BSG verneint Anspruch

Doch das Bundessozialgericht kam jetzt zum gegenteiligen Ergebnis. Der Kläger habe keinen Anspruch darauf, dass die ihm im Jahr 1999 für eine Beschäftigung als angestellter Rechtsanwalt erteilte Befreiung auf die befristete Beschäftigung als Sachbearbeiter für Grundsicherung bei einem Landkreis, die er 2015 begonnen hatte, erstreckt wird. Zwar erfasse § 6 Abs 5 Satz 2 SGB VI  ausnahmsweise auch eine andere nicht-anwaltliche Tätigkeit, wenn sie lediglich befristet ausgeübt wird, um einen nur vorübergehenden Wechsel des Alterssicherungssystems zu vermeiden. Doch befanden die Kasseler Richter, die Anwendung komme nur dann in Betracht, wenn der ursprünglich zur Befreiung führende Sachverhalt weiterhin vorliegt. Und das sei hier nicht der Fall gewesen.

"Kein Zusammenhang mehr"

Der erforderliche Zusammenhang mit der Tätigkeit, für die die Befreiung ursprünglich erteilt wurde, sei nicht mehr gegeben gewesen, schreibt das BSG in seinem Sitzungsbericht. Denn die befristete "andere versicherungspflichtige Tätigkeit" habe die befreite anwaltliche Tätigkeit nicht bloß unterbrochen, und sie habe sich auch nicht unmittelbar daran angeschlossen. Der zur Befreiung führende Sachverhalt sei schließlich bereits mit Aufgabe der Tätigkeit als angestellter Anwalt Ende 2008 beendet worden. Ein hinreichender zeitlicher Zusammenhang besteht dem Urteilsspruch zufolge nicht mehr, wenn für eine Erstreckung entsprechend der Verwaltungspraxis des Rentenversicherers lediglich verlangt wird, dass die befristete "andere Tätigkeit" innerhalb von drei Monaten nach Aufgabe der befreiten Beschäftigung aufgenommen wird: Bei einem noch größeren zeitlichen Abstand komme eine Erstreckung nicht mehr in Betracht.
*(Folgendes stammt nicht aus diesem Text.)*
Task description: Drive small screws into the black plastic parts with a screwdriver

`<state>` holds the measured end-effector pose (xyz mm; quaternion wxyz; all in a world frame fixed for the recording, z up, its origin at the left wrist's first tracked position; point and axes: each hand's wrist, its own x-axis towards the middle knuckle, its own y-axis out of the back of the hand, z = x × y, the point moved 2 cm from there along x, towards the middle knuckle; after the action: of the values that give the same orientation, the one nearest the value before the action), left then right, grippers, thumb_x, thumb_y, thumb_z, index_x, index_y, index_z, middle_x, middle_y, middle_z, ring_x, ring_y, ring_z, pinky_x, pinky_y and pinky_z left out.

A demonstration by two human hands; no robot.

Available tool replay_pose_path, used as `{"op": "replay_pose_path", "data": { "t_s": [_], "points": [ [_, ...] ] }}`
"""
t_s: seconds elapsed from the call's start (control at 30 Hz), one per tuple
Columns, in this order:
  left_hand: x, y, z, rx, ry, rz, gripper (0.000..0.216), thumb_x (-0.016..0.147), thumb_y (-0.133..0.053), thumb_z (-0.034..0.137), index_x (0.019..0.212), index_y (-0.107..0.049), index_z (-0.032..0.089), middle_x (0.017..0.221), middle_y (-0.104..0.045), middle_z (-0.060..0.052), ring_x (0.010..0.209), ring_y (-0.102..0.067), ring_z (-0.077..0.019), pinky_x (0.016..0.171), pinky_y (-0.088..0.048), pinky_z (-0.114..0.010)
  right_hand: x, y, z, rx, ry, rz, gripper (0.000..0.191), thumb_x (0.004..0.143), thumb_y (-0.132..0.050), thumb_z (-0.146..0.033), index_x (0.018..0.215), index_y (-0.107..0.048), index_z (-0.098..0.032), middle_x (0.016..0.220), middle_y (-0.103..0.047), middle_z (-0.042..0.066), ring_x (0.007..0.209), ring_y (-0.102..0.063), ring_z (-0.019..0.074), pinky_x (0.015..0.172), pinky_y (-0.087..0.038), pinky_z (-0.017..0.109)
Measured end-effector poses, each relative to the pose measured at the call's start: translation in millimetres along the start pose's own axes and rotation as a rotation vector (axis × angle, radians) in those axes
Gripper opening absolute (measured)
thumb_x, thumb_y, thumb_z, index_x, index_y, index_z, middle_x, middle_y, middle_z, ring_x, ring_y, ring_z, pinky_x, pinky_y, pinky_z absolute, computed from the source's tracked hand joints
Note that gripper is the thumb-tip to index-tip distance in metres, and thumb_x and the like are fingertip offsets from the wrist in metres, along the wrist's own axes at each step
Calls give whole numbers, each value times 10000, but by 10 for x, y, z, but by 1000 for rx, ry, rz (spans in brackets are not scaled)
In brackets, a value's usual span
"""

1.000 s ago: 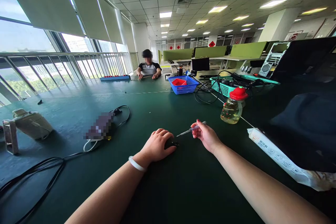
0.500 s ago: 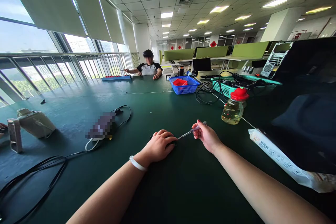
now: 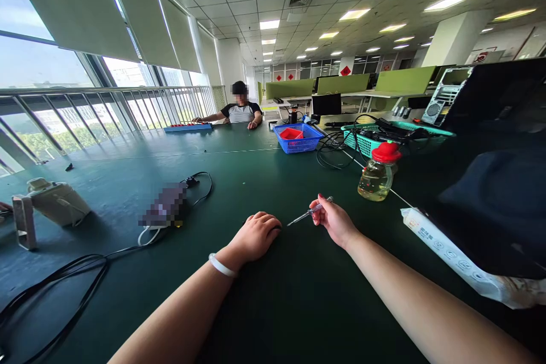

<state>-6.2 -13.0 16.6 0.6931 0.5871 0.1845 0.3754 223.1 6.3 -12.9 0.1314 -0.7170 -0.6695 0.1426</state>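
Observation:
My left hand (image 3: 256,235) rests on the dark green table (image 3: 273,307), fingers curled over a small black object that is almost hidden beneath them. My right hand (image 3: 334,220) pinches a slim screwdriver (image 3: 307,212) with a clear handle; its metal tip points left toward my left hand and stops a short gap from it. A white bangle (image 3: 221,266) circles my left wrist.
A glass bottle (image 3: 378,173) with a red cap stands right of my hands. A white printed packet (image 3: 460,261) and a dark bag (image 3: 499,205) lie at right. Blue basket (image 3: 297,137) and teal basket (image 3: 367,139) sit behind. Black cables (image 3: 63,278) and a white device (image 3: 53,202) lie left. Another person (image 3: 240,107) sits far off.
My left hand has drawn further over the black object, hiding it. The screwdriver tip first neared that hand, then lifted slightly away. The far person stretched an arm toward the blue strip.

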Motion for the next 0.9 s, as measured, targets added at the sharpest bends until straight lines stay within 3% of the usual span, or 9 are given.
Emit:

Entgegen der Ansicht von SG und LSG sei auch nicht ausschlaggebend, dass dem Kläger neben seiner befristeten Beschäftigung im öffentlichen Dienst eine anwaltliche Tätigkeit nach § 47 BRAO untersagt war: Diese berufsrechtliche Vorschrift ermögliche lediglich den Erhalt des Status als zugelassener Rechtsanwalt, könne aber die Voraussetzungen des § 6 Abs 5 Satz 2 SGB VI nicht ersetzen. Auch der Umstand, dass der Mann zuvor für vergleichbare Tätigkeiten bereits mehrfach eine Befreiung nach jener Vorschrift erhalten hatte, begründete für die Bundesrichter keinen Anspruch auf Befreiung aus Vertrauensschutzgründen.

BSG, Urteil vom 11.03.2021 - B 5 RE 2/20 R

Redaktion beck-aktuell, Prof. Dr. Joachim Jahn ist Mitglied der NJW-Schriftleitung, 11. März 2021.